Task item: Exactly the lines from the opening of the data through the line containing "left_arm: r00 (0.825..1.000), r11" should be reproduced, please, with nothing added.

[Stored items]
——
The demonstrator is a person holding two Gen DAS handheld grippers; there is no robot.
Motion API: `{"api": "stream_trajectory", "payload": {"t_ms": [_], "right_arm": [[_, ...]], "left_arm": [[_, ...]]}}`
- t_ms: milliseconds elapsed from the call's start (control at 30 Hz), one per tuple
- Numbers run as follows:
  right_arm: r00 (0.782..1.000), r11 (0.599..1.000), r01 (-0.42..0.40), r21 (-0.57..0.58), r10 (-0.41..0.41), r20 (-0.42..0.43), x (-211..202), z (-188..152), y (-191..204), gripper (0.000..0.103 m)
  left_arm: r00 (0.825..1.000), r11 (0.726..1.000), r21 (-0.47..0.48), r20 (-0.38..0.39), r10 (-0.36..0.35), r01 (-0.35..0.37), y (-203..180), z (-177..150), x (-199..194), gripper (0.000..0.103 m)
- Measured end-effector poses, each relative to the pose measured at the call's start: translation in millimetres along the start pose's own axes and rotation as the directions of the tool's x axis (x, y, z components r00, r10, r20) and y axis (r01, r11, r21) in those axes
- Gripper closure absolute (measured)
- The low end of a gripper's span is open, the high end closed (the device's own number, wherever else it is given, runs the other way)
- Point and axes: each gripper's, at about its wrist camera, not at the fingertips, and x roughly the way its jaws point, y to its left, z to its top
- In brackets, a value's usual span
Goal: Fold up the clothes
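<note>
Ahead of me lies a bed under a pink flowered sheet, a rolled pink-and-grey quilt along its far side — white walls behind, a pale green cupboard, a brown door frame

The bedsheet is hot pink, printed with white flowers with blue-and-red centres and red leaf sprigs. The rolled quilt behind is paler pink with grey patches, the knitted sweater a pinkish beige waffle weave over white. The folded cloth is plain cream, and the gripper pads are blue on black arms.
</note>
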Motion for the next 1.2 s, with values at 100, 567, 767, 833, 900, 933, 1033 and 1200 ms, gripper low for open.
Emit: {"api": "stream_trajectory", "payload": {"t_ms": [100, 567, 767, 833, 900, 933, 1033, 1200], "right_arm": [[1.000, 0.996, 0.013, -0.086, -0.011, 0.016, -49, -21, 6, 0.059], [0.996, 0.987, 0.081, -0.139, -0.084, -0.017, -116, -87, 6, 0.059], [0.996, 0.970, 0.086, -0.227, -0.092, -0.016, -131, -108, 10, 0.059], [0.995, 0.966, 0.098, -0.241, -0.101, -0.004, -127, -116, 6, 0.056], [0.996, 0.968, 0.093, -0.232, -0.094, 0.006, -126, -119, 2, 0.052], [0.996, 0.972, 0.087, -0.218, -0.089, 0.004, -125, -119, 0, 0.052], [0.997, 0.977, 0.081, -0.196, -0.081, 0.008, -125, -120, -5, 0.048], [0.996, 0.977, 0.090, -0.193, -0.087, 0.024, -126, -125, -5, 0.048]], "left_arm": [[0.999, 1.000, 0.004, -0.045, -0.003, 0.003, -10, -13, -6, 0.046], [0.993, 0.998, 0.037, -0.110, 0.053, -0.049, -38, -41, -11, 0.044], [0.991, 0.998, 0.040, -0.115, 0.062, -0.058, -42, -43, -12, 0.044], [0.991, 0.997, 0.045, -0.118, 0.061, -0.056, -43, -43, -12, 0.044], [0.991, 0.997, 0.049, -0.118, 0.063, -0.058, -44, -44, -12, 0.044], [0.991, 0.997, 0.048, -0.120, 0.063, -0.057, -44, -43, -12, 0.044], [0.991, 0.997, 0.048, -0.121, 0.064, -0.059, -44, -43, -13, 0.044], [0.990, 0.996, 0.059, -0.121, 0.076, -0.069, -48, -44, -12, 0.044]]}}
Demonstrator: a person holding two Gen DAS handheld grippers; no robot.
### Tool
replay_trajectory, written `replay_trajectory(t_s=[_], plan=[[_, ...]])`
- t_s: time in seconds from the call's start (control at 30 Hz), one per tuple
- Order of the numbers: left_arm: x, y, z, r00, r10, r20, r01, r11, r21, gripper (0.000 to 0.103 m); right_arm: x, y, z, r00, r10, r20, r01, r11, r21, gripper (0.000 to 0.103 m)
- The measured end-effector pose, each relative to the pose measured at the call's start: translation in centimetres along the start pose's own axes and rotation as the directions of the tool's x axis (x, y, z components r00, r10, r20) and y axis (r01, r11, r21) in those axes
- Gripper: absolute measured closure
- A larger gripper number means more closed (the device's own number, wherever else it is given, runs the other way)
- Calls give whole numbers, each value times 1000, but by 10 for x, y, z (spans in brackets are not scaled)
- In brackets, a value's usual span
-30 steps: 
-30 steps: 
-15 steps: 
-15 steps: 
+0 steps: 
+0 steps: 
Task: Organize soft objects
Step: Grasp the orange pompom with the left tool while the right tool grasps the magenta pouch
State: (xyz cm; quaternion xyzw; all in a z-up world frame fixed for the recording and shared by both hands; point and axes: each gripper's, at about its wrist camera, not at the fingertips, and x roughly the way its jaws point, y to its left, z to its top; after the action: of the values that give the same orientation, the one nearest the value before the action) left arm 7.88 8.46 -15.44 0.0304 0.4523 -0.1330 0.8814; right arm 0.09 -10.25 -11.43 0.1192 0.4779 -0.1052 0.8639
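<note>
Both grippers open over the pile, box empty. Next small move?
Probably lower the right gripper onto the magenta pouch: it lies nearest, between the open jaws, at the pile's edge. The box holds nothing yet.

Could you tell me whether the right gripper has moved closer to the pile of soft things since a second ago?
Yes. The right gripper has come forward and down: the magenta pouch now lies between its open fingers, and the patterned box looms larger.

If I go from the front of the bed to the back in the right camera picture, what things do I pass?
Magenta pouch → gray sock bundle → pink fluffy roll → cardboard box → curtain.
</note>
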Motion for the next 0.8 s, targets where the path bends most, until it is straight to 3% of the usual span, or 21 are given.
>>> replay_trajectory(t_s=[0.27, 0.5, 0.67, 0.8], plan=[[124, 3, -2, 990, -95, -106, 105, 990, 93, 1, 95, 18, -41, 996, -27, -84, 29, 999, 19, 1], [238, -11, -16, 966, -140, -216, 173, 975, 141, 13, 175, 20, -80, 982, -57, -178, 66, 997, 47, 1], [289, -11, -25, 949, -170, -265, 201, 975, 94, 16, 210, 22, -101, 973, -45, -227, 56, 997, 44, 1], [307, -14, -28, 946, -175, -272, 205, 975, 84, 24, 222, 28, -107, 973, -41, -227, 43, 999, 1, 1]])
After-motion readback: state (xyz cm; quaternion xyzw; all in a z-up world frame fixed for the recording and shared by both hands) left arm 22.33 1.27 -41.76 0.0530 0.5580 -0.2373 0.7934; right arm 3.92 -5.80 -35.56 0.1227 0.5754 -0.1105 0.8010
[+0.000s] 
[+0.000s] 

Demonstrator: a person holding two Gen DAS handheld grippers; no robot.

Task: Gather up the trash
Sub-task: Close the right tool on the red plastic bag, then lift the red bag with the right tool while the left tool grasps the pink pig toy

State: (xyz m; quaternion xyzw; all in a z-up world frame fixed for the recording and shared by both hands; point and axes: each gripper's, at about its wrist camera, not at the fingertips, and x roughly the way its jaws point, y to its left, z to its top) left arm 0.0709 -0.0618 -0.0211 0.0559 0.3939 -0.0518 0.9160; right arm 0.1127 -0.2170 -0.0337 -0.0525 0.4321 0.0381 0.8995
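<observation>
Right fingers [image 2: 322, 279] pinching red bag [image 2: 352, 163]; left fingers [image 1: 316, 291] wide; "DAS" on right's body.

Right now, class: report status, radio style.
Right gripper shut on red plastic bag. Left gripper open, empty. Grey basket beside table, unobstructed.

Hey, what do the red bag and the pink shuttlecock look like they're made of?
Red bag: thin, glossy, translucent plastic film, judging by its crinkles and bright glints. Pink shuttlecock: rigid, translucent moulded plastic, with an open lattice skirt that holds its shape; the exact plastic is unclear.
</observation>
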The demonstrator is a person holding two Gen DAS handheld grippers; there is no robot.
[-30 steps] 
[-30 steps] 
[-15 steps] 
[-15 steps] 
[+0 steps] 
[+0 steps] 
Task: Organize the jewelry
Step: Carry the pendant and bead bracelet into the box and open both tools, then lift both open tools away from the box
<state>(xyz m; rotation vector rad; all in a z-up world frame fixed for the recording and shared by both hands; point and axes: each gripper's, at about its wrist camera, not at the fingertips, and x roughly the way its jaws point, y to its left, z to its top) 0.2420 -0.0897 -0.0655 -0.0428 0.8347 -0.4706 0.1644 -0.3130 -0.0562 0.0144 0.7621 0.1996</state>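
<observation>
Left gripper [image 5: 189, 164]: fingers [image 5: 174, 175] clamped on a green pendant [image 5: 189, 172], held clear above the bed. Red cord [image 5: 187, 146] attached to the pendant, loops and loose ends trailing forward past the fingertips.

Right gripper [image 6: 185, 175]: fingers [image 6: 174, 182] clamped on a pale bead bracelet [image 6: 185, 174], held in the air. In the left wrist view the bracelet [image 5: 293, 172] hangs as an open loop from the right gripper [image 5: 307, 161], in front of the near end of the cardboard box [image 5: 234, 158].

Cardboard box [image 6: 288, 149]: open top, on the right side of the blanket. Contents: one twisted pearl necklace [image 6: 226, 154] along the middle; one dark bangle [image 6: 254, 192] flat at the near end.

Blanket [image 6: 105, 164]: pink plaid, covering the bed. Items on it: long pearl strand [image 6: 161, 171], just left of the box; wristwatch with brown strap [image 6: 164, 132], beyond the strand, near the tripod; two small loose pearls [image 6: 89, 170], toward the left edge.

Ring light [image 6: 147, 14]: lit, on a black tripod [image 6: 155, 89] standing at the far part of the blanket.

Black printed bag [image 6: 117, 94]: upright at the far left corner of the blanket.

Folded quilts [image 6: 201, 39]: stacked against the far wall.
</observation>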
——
Written solution:
The demonstrator is a person holding two Gen DAS handheld grippers; there is no robot.
Motion API: `{"api": "stream_trajectory", "payload": {"t_ms": [_], "right_arm": [[_, ...]], "left_arm": [[_, ...]]}}`
- t_ms: milliseconds elapsed from the call's start (control at 30 Hz), one per tuple
- Numbers run as follows:
  right_arm: r00 (0.782..1.000), r11 (0.599..1.000), r01 (-0.42..0.40), r21 (-0.57..0.58), r10 (-0.41..0.41), r20 (-0.42..0.43), x (-211..202), z (-188..152), y (-191..204), gripper (0.000..0.103 m)
  left_arm: r00 (0.825..1.000), r11 (0.726..1.000), r21 (-0.47..0.48), r20 (-0.38..0.39), r10 (-0.36..0.35), r01 (-0.35..0.37), y (-203..180), z (-177..150), x (-199..194), gripper (0.000..0.103 m)

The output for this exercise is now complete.